Он с наслаждением засунул мундштук под язык, опустил руки на колени и задумался, глядя перед собой в густую чащу леса, полную таинственных шорохов: треска сучьев, подобного треску огня, вздохов и шелеста ветвей, поникших от жары и снова расправляющихся в ночной прохладе, неумолчного говора Канийского ручья и гудения многочисленного населения травяных лужаек, раскинувшихся у подножия горы.

Он выпустил густой клуб дыма и начал цитировать Гейне.

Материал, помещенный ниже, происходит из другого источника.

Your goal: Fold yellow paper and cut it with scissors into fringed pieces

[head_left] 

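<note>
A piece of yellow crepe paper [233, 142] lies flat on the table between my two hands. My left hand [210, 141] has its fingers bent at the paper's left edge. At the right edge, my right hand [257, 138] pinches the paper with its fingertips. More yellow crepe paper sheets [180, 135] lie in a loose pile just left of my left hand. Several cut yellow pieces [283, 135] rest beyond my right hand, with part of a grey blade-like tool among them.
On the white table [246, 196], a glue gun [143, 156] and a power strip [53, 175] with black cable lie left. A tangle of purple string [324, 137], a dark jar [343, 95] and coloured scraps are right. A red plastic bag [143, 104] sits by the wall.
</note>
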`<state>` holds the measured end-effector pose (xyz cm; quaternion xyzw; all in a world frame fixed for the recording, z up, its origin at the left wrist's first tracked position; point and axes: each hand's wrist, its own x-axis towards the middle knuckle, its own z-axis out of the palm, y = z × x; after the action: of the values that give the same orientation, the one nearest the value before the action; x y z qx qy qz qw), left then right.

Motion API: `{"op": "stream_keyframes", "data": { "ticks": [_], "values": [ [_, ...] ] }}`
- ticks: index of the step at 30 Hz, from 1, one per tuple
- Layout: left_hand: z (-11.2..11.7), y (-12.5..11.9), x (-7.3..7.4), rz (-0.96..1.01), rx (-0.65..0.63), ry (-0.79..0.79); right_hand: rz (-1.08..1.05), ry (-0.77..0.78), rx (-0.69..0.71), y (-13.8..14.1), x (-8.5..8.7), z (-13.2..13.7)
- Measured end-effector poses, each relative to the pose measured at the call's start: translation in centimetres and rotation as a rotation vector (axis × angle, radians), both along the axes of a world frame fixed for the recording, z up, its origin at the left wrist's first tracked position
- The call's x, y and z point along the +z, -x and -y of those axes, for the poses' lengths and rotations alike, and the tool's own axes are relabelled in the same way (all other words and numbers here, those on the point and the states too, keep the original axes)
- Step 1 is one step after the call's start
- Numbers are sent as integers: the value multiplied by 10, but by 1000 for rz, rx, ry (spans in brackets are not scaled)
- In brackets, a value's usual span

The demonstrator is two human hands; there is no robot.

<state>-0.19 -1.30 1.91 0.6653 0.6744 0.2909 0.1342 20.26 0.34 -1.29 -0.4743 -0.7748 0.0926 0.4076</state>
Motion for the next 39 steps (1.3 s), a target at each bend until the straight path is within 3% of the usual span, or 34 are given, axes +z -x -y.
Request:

– Да, все это очень хорошо, очень хорошо! Я делаю чудеса, и, благодаря Богу, они дают плоды. Я помню ещё то время, когда лес был не выше ваших колен – отсюда и до самых пахотных земель, и в засуху скотина подбирала и ела кости дохлых животных. Но деревья имеют культ старых богов, и боги христиан громко вопиют. Они не могут жить в лесу, Гисборн.

Чья-то тень мелькнула на дороге, заколебалась и остановилась в сиянии звёзд.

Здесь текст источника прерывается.